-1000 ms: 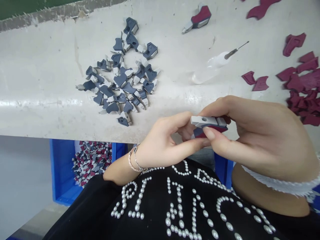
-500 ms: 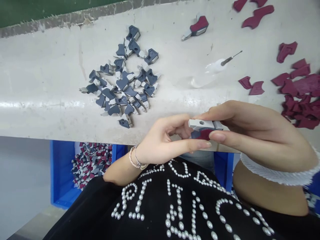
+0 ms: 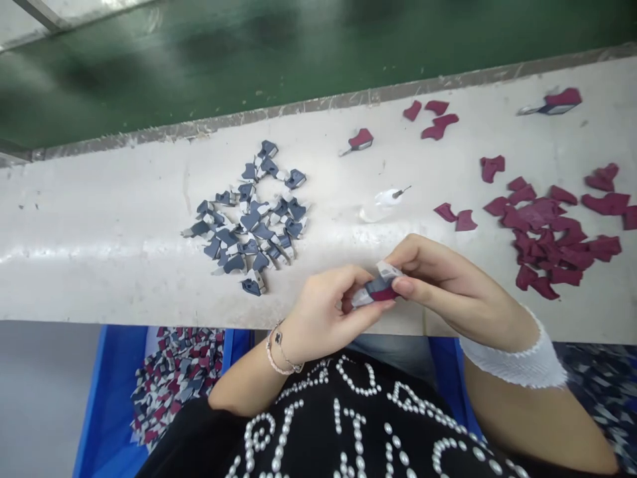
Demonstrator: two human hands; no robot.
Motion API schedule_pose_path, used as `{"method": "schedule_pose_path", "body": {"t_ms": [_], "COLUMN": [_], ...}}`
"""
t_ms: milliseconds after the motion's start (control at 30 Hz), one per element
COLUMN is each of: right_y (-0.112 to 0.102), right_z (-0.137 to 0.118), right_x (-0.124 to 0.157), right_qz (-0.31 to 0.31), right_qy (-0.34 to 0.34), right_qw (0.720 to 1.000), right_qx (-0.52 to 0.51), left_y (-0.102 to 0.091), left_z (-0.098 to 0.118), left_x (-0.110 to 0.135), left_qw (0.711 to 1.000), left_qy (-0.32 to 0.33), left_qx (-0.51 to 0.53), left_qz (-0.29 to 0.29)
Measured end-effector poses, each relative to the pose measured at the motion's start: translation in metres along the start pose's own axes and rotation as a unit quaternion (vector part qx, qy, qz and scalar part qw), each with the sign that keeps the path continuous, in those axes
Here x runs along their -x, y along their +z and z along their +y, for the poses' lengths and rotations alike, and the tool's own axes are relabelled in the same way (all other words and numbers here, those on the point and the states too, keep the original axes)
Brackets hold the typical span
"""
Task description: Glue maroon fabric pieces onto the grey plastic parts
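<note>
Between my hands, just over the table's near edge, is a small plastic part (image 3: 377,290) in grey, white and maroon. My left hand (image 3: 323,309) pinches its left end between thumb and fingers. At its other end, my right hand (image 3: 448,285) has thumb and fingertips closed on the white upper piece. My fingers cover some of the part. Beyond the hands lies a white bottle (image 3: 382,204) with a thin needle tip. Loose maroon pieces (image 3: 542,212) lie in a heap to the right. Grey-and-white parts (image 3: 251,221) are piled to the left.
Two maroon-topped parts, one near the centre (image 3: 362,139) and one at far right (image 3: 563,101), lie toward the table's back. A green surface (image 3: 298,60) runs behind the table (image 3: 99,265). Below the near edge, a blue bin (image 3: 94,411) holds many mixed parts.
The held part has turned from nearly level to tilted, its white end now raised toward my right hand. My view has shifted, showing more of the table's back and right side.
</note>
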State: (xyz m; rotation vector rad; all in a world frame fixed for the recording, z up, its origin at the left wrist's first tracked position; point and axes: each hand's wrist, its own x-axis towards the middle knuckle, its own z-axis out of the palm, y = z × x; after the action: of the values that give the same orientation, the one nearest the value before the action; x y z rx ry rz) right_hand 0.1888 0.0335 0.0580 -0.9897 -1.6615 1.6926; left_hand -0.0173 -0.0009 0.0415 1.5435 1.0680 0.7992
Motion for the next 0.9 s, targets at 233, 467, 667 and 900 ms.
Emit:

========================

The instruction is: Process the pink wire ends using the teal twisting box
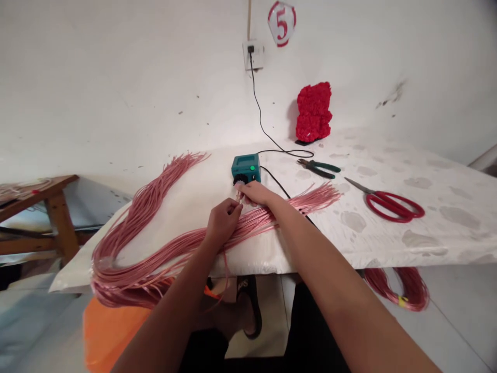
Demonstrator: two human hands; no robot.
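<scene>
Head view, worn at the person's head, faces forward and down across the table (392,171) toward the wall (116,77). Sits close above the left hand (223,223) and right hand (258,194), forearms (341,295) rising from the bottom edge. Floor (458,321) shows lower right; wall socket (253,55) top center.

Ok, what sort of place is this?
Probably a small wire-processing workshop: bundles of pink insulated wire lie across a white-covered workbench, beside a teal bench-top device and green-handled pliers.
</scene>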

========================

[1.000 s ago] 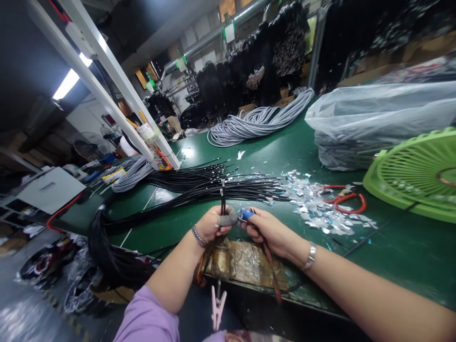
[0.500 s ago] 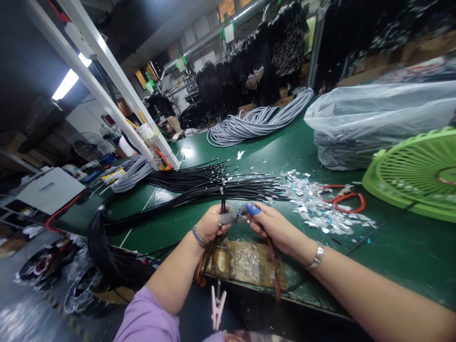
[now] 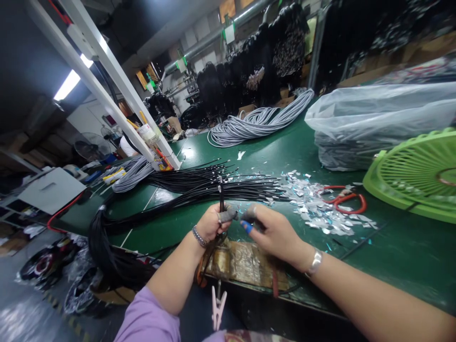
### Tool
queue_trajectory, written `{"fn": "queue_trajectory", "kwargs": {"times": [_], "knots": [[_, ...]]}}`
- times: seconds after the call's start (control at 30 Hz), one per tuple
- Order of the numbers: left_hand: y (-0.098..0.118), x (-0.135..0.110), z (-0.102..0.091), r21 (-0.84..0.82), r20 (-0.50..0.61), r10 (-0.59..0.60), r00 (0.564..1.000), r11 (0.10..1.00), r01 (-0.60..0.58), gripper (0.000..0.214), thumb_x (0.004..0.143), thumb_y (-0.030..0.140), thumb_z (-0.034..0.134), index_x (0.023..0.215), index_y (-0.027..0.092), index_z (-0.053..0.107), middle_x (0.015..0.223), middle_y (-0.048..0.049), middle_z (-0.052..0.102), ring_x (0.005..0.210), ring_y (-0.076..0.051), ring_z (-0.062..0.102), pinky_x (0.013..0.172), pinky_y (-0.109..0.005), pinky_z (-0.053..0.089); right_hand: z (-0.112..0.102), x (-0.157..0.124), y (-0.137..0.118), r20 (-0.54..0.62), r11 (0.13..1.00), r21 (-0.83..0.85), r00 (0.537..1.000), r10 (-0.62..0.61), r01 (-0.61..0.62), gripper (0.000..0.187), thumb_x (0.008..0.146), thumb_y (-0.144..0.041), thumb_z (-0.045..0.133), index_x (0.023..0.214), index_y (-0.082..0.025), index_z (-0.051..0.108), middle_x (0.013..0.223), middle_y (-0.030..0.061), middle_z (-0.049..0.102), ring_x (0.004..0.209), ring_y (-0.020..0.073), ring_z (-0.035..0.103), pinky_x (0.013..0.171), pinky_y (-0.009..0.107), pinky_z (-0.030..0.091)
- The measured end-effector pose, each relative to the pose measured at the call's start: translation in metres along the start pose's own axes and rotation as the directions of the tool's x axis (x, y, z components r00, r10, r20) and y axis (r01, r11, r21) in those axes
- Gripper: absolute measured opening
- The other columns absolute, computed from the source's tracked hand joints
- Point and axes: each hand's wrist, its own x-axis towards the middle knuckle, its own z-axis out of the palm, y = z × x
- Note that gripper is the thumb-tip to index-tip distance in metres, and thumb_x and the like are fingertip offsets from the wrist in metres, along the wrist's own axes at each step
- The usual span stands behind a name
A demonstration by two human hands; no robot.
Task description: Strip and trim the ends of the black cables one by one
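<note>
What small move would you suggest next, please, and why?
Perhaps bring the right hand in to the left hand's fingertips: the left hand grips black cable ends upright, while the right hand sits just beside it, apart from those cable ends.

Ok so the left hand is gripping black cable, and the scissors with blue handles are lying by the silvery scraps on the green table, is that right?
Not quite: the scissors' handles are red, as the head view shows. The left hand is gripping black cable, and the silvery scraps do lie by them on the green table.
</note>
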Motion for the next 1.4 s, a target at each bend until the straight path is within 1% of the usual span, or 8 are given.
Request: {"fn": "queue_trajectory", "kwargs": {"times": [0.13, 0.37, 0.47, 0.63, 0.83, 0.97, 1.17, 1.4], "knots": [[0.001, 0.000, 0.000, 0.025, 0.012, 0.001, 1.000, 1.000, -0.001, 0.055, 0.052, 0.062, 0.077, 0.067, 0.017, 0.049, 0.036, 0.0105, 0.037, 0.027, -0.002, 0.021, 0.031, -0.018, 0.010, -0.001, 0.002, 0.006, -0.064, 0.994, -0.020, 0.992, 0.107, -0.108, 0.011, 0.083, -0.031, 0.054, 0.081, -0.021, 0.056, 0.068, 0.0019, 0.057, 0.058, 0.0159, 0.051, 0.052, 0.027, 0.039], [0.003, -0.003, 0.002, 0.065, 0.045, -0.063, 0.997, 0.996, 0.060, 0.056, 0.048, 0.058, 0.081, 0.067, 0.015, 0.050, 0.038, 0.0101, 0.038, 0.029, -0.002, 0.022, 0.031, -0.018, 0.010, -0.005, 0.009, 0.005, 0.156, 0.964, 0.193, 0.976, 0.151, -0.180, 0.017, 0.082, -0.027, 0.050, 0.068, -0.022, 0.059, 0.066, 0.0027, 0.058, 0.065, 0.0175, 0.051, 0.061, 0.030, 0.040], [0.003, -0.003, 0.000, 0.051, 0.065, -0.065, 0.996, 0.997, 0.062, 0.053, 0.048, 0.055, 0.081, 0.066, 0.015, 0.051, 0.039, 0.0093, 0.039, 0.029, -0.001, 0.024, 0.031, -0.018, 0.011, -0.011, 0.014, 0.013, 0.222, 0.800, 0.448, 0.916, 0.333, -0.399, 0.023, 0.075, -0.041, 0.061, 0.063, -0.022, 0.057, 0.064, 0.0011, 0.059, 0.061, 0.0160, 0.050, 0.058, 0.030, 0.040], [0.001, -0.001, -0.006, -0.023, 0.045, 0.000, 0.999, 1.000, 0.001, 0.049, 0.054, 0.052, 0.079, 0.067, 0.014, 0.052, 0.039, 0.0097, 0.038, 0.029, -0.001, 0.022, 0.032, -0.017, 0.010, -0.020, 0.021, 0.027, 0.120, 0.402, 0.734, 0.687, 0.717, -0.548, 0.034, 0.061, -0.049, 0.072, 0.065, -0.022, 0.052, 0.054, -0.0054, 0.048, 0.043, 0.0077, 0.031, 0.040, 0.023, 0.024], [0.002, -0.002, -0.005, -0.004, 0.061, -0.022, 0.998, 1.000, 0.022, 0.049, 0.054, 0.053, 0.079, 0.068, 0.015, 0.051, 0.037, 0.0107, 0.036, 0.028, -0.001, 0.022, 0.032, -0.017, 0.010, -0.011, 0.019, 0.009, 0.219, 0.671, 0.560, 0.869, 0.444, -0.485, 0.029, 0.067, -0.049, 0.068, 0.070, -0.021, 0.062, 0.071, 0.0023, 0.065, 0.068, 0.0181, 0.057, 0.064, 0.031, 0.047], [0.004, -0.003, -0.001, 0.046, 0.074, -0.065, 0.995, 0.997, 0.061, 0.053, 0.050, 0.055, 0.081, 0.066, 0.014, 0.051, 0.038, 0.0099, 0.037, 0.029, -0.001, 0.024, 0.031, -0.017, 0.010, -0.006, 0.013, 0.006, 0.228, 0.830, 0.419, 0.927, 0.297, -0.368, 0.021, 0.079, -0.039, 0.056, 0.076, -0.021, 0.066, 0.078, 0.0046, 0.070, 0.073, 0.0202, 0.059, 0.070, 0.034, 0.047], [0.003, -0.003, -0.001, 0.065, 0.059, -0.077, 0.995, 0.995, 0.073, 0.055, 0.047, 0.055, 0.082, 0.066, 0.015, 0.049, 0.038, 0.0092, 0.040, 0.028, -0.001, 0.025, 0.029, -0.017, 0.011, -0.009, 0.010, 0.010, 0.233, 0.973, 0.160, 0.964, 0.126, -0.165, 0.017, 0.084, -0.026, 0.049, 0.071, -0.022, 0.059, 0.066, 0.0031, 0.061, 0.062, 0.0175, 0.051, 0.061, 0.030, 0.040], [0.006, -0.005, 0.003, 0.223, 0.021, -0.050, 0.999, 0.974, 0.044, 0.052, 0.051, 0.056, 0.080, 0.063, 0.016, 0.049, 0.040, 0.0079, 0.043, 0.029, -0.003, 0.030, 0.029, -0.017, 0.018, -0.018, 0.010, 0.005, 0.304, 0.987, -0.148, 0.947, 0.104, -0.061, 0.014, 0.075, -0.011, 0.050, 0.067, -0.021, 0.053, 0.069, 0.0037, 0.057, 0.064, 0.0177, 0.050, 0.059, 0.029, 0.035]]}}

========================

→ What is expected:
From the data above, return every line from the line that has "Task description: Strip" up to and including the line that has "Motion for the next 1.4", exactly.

→ Response area:
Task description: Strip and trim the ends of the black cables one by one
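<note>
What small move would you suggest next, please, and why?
Perhaps bring the right hand in to the left hand's fingertips: the left hand grips black cable ends upright, while the right hand sits just beside it, apart from those cable ends.

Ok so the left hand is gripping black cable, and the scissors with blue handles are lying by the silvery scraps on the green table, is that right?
Not quite: the scissors' handles are red, as the head view shows. The left hand is gripping black cable, and the silvery scraps do lie by them on the green table.
</note>
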Motion for the next 1.4 s, a target at each bend until the straight path is within 1% of the usual span, or 8 are given.

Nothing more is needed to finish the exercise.